Yahya Jammeh, maître incontesté de la Gambie depuis 20 ans

Yahya Jammeh est à la tête de la Gambie depuis 20 ans, jour pour jour ce mardi. Cette date anniversaire est marquée, comme chaque année, par la commémoration de la « Journée de la liberté » à Banjul, capitale de l’Etat.

Le 22 juillet 1994, le lieutenant Yahya Jammeh, âgé de 29 ans, renverse Dawda Jawara qui contrôlait le pouvoir depuis l’indépendance. Il s’affiche en sauveur et promet de redresser le pays. Les Gambiens vont vite déchanter et subir la paranoïa de ce chef d’Etat. Il installe un régime sécuritaire dont les postes exécutifs sont majoritairement occupés par des personnes de son ethnie minoritaire dans son pays, les Diola, ainsi qu’une police secrète, la NIA, régie par l’impunité.

Des élections partiales

Yahya Jammeh se fait élire au cours d’un scrutin douteux en 1996. Il est ensuite réélu avec 53% des suffrages en 2001, puis avec 67,33% en 2006, et enfin avec 71,5% en 2011. Le tout puissant Président veut une légitimité démocratique mais ne supporte pas la contestation. La plupart de ses opposants sont en exil ou en prison, aussi bien du côté des hommes politiques que des journalistes. Certains comme Deyda Hydara, cofondateur du journal The Point, connu comme critique envers le pouvoir y a laissé la vie.

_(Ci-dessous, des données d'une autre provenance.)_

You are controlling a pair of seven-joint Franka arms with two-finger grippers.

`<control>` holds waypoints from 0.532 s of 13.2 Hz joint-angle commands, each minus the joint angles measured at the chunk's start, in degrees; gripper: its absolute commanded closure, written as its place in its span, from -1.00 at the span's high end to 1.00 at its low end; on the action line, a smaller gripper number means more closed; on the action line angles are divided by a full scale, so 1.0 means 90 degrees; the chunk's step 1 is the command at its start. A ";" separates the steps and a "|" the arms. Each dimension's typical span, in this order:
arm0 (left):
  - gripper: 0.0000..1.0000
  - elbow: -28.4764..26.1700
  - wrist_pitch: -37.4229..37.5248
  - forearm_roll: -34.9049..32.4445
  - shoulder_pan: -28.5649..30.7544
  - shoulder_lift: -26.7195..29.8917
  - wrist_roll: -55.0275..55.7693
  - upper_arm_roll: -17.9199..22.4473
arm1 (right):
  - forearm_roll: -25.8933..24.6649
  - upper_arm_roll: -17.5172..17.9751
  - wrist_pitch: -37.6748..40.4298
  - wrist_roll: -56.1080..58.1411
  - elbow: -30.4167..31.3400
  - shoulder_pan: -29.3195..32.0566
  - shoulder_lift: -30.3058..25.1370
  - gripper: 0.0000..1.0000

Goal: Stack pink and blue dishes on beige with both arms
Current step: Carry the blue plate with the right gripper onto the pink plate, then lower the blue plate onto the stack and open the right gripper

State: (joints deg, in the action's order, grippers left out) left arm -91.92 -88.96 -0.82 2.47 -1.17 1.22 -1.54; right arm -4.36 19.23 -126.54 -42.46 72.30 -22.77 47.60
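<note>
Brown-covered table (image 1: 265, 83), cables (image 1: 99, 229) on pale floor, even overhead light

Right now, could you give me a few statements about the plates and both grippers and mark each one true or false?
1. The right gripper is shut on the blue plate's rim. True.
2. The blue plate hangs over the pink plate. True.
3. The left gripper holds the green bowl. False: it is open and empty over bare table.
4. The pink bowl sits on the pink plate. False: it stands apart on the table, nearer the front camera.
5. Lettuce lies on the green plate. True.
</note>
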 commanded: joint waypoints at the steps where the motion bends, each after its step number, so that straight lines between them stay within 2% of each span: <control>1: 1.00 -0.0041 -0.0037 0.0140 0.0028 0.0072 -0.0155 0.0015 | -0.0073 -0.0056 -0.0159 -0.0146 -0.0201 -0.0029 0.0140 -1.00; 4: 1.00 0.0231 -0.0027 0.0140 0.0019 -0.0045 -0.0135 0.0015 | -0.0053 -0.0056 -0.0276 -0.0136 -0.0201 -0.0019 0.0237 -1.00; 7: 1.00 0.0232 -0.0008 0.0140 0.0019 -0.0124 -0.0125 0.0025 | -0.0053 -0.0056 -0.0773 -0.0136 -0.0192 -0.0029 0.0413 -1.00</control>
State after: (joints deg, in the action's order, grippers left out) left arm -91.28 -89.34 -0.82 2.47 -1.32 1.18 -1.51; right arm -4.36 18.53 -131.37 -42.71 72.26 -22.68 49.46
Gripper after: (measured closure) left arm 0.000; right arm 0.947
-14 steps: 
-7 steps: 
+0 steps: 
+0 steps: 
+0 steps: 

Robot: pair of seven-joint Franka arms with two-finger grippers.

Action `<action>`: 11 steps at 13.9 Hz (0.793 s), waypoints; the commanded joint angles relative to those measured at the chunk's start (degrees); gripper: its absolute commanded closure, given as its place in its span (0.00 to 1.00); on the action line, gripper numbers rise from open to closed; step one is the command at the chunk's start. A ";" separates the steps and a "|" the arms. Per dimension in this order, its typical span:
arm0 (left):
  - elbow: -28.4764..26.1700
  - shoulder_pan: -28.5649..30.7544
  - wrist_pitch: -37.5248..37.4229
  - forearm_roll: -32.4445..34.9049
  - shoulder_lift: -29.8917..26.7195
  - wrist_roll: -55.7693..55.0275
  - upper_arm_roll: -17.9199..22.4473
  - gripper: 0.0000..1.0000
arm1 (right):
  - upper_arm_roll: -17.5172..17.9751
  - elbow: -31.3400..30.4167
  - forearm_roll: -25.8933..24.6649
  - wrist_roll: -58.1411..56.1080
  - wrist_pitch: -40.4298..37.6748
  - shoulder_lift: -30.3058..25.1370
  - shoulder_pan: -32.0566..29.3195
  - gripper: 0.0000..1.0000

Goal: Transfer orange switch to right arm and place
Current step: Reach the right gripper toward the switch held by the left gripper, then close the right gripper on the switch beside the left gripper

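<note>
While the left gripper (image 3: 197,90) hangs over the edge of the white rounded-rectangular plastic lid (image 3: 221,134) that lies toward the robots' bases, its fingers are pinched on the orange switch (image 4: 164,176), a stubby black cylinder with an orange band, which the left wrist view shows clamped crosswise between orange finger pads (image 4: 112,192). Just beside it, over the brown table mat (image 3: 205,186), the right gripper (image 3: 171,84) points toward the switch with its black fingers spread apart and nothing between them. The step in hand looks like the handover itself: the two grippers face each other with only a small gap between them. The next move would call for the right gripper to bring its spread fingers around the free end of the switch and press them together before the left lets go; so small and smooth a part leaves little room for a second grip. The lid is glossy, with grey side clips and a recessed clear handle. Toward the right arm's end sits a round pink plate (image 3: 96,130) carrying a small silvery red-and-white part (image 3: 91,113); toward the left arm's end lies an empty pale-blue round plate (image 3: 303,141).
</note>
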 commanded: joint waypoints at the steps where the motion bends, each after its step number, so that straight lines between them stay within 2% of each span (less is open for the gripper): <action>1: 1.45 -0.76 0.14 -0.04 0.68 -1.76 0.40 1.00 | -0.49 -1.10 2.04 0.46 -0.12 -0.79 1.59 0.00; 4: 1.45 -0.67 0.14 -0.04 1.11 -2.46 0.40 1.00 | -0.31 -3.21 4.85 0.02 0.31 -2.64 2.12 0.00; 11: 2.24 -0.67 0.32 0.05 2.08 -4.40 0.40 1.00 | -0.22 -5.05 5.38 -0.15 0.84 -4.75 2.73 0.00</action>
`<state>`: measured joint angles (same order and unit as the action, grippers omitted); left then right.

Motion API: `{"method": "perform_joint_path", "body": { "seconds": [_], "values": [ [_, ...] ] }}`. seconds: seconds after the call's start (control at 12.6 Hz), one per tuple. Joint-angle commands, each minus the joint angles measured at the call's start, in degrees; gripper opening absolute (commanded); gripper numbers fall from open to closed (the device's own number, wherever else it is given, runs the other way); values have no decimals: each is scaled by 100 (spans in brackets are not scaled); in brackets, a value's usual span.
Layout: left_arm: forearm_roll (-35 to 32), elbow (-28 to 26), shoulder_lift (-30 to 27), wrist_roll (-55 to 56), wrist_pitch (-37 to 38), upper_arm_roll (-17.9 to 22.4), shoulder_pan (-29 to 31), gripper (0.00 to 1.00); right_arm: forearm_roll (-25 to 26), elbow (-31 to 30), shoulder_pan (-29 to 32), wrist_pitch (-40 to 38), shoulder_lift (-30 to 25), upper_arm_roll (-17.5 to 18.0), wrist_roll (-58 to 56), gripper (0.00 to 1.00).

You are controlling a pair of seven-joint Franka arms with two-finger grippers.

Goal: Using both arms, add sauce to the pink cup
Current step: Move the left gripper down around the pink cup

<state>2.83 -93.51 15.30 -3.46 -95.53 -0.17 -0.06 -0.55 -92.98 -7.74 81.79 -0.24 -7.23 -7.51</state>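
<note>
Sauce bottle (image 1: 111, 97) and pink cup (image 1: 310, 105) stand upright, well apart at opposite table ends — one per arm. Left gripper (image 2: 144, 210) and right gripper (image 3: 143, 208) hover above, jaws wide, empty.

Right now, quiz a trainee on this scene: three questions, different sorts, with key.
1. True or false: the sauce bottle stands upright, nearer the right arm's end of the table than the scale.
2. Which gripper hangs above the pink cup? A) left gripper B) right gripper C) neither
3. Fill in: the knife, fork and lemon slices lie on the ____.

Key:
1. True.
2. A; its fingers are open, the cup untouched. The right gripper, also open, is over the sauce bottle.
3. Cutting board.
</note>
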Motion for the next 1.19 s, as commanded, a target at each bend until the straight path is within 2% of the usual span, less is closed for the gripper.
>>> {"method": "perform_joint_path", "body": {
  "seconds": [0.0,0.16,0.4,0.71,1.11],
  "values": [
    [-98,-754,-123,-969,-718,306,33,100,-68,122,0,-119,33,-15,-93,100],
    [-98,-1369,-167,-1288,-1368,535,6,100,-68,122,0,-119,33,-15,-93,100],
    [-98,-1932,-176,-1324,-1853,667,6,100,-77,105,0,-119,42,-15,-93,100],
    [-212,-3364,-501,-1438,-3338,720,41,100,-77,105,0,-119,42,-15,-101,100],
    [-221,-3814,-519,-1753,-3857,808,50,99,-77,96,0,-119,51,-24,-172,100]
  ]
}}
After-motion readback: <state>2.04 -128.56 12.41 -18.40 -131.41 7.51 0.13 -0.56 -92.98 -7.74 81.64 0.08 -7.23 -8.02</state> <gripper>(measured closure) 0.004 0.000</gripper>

D’autres ont disparu comme Chief Ebrima Manneh du quotidien pro-gouvernemental Daily Observer. « Si quelqu’un attend de moi que je laisse 1% de la population détruire 99% de la population, il se trompe d’endroit », avait-il déclaré en 2011 à l’adresse des journalistes.

Le courroux du chef d’Etat se déverse aussi sur ses proches comme Amadou Scattred Janneh, un ancien ministre de la Communication de 2004 à 2005. Il est d’abord enlevé puis mis en détention secrète avant de réapparaître au cours d’un procès sommaire où il écope d’une peine de travaux forcés à vie pour « trahison ». Il est finalement expulsé aux Etats-Unis. Il décrit sur RFI ses conditions de détentions : « j’ai la chance d’être moitié Gambien, moitié Américain, donc je n’ai jamais été torturé. Mais j’ai vu beaucoup de prisonniers qui ont été torturés : des ongles de pieds arrachés, des chocs électriques, des gens battus ». La peine de mort sévit encore dans ce petit pays de 1,849 million d’habitants où 9 personnes ont été exécutées en 2012, selon un rapport d’Amnesty International de 2014.

Un chef d’Etat thaumaturge

Ce chef d’Etat thaumaturge qui prétend pouvoir guérir le sida, la stérilité ou l’épilepsie à l’aide de plantes traditionnelles et d’incantations mystiques s’attaque aussi à l’homosexualité, passible en principe de 14 ans de prison. Baba Leigh, Imam et défenseur des droits de l’homme explique comment Yahya Jammeh arrive à se maintenir au pouvoir malgré son autoritarisme : « Yahya Jammeh enlève, viole, tue et massacre son peuple. Mais il réussit à se maintenir parce que la Gambie est une nation très pauvre. La communauté internationale reste silencieuse, tout simplement parce qu’elle n’a aucun intérêt en Gambie : le pays n’a pas de pétrole, pas d’or, pas de café, donc ce qui s’y passe ne l’intéresse pas ».

Le taux de croissance du PIB de 6,2% en 2013 masque, aux yeux du monde, les conditions de vie des Gambiens dont le pays est à la 165e place sur 187 pays, selon le classement du niveau de développement humain des pays du monde, établi par l’ONU.